> **TASK TO COMPLETE**:
Search the data below for the word "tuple" and report how many lines contain it. Nothing but the number is needed.

----

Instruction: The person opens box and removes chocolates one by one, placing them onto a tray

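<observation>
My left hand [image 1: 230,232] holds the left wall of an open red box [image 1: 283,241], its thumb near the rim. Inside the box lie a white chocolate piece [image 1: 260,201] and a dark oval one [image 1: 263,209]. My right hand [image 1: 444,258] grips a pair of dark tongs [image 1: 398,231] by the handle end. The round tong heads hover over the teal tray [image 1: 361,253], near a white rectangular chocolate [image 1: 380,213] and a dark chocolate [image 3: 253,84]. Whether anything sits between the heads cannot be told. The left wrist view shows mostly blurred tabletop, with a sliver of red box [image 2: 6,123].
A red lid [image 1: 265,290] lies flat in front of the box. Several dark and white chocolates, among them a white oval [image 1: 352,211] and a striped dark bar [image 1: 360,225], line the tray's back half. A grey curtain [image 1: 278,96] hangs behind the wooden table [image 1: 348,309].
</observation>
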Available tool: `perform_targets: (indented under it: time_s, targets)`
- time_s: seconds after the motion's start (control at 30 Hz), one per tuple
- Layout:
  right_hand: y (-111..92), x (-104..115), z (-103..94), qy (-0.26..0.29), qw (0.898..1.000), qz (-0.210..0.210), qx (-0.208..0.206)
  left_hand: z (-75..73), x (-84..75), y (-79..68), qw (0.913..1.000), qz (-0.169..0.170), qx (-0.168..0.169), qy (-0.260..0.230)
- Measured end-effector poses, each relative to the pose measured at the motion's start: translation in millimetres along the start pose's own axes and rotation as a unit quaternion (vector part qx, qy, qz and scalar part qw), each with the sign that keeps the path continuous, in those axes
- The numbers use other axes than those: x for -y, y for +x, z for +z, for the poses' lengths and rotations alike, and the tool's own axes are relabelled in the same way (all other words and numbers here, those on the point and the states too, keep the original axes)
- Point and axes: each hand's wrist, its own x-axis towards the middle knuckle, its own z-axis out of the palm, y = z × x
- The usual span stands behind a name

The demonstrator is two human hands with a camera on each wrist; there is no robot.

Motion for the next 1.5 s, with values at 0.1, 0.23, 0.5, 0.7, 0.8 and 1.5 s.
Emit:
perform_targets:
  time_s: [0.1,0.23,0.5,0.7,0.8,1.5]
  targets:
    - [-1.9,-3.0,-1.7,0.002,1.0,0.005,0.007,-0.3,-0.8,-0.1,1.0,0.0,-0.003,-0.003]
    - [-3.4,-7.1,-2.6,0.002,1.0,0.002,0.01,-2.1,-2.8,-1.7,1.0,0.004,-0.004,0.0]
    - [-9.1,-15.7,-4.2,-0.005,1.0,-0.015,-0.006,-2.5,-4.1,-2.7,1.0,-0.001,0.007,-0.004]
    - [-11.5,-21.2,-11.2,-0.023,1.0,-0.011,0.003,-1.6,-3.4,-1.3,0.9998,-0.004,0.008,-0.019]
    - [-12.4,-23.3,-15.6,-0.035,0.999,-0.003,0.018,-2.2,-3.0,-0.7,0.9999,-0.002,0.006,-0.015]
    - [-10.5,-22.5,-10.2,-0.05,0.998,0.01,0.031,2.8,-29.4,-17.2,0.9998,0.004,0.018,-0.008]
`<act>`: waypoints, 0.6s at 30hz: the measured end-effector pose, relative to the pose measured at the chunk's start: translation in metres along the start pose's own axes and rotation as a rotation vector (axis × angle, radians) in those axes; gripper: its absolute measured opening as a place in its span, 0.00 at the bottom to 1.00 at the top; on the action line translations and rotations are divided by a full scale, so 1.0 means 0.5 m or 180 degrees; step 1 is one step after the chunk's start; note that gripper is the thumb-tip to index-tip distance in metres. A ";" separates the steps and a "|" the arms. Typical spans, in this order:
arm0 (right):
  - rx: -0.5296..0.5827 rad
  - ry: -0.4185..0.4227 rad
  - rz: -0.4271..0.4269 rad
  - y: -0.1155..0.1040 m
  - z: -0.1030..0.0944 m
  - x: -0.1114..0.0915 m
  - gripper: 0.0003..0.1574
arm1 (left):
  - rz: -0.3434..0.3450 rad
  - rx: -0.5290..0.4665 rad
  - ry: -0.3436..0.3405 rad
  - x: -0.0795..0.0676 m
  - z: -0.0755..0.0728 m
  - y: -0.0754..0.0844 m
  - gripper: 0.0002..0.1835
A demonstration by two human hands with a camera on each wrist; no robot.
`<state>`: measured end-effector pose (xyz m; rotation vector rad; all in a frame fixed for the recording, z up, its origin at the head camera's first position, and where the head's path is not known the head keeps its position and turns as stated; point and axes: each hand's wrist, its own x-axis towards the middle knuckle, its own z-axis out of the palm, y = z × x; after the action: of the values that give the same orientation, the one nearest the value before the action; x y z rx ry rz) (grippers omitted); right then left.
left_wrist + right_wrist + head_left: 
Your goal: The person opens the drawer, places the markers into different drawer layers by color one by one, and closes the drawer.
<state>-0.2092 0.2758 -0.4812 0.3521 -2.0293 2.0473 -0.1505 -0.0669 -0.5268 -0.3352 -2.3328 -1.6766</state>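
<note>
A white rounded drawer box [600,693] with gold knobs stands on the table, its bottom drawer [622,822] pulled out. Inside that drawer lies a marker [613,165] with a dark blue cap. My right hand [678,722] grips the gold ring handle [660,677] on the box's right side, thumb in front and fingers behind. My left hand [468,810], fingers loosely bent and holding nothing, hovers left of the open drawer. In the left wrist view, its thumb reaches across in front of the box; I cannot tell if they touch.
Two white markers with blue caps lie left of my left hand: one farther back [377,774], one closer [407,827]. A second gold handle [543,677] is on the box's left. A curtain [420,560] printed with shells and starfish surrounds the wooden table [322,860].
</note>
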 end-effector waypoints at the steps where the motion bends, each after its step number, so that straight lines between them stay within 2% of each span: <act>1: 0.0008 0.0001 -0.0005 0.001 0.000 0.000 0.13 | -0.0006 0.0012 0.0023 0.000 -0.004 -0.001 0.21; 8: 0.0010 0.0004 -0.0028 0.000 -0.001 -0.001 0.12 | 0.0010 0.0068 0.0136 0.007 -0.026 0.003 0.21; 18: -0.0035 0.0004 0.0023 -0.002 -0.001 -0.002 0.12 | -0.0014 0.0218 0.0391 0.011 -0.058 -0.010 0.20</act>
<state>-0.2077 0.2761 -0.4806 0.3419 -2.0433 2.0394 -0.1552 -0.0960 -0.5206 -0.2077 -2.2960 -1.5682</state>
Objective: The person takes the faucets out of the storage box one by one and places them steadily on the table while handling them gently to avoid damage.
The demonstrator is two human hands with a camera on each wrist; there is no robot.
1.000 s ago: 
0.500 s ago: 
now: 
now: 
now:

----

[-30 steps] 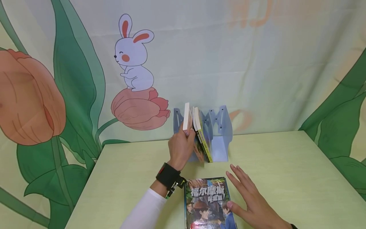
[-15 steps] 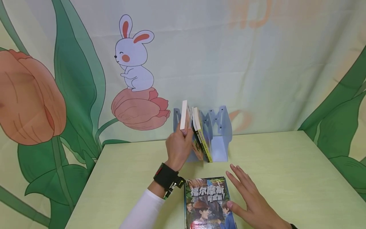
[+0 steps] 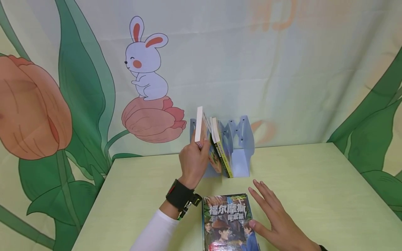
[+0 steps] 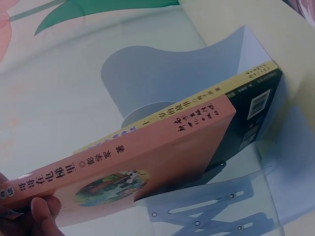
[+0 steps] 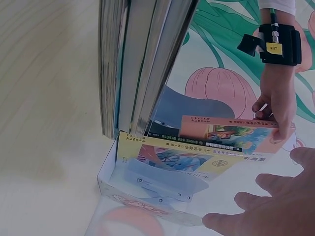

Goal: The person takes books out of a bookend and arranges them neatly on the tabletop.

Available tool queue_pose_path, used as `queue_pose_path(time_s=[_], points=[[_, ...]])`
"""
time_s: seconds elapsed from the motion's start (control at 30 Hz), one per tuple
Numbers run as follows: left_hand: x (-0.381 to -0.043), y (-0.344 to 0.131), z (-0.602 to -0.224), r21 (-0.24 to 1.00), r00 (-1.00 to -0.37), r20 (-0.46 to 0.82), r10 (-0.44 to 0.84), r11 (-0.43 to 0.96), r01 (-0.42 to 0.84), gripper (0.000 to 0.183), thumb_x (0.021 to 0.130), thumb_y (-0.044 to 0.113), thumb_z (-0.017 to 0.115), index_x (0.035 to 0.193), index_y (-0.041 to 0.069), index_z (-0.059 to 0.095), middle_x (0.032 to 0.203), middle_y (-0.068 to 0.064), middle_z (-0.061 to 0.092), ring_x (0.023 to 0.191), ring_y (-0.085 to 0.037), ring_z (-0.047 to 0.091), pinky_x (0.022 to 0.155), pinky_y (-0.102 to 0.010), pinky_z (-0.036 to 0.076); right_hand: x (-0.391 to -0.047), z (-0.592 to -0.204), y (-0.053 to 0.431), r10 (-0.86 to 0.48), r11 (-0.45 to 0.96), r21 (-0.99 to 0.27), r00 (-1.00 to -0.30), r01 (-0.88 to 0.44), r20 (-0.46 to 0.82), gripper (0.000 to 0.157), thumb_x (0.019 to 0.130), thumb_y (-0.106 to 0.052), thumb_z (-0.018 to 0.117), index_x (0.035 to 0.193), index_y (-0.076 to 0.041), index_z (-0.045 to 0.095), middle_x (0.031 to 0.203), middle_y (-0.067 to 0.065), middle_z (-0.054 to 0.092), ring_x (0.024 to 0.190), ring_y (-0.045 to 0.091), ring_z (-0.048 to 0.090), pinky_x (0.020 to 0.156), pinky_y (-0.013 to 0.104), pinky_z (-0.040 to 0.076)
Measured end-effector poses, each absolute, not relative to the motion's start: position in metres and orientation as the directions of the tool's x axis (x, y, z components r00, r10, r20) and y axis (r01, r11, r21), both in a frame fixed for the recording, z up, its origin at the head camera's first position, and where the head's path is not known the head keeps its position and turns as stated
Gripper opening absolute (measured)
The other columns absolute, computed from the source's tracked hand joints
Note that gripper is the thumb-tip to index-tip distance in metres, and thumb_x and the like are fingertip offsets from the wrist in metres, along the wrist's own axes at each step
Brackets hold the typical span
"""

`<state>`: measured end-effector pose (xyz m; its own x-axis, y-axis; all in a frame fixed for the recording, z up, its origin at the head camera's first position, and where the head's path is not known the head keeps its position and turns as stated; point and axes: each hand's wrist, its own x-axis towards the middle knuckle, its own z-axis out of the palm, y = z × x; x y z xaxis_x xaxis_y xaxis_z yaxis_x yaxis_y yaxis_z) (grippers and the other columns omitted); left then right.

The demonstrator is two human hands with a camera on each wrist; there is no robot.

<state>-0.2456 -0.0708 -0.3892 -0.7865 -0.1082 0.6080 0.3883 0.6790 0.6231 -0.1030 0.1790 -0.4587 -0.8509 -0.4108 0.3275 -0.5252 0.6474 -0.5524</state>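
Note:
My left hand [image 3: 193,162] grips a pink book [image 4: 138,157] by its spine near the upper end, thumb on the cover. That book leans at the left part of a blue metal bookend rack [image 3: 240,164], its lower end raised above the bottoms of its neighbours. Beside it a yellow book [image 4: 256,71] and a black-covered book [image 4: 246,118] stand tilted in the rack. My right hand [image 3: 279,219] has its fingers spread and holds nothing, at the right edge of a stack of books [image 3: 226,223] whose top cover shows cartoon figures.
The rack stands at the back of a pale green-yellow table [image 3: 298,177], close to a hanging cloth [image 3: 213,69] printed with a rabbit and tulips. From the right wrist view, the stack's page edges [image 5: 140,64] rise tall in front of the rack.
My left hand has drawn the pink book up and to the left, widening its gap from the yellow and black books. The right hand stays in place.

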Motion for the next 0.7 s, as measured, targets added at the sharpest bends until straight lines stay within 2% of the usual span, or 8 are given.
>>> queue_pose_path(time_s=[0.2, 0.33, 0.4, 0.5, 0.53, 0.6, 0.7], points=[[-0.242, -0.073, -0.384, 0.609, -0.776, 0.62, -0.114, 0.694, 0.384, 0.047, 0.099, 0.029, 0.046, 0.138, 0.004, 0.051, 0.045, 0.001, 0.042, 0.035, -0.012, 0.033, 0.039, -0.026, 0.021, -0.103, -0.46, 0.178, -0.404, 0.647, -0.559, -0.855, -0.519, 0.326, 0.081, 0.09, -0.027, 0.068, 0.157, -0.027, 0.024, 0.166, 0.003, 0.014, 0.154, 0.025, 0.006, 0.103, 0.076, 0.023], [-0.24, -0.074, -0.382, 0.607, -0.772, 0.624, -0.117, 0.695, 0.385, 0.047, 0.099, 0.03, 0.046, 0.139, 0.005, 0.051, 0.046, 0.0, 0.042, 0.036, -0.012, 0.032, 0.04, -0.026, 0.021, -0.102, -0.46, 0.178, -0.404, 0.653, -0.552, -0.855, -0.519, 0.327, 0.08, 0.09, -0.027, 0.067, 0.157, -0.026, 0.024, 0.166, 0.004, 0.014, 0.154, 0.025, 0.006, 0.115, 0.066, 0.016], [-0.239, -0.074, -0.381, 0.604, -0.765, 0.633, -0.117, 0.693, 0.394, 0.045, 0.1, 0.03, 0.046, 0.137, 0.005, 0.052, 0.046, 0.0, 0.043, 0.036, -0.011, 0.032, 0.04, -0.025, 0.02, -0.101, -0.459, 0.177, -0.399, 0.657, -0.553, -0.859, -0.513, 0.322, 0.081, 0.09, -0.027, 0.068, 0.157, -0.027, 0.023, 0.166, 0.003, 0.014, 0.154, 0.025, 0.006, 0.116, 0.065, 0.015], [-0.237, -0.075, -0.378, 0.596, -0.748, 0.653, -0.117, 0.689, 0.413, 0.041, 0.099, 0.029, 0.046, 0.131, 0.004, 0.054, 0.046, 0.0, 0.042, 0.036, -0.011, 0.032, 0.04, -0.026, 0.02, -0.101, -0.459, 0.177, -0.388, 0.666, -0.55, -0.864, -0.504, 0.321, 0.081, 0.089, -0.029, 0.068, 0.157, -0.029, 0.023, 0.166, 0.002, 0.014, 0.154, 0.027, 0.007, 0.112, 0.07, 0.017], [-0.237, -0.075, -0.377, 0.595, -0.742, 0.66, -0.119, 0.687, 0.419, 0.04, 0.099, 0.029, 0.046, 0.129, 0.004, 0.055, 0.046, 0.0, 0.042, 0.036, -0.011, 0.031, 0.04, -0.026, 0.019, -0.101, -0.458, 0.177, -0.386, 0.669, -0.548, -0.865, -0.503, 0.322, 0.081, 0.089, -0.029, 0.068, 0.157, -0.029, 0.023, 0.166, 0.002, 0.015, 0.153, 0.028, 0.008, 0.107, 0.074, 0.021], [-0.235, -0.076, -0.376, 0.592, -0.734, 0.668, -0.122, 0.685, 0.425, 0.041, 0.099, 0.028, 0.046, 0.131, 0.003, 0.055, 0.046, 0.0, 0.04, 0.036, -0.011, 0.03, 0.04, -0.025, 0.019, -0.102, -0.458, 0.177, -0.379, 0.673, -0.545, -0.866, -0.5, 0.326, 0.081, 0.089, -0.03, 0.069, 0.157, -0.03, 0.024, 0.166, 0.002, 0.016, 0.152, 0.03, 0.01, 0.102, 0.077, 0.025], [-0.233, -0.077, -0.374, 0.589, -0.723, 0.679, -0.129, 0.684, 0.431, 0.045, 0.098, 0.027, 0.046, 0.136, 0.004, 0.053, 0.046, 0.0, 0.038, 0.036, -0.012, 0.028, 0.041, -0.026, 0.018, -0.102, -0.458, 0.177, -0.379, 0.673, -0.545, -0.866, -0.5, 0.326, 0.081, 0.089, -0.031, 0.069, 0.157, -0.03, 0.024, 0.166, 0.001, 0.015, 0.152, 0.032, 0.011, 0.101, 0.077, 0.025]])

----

> **ANSWER**:
2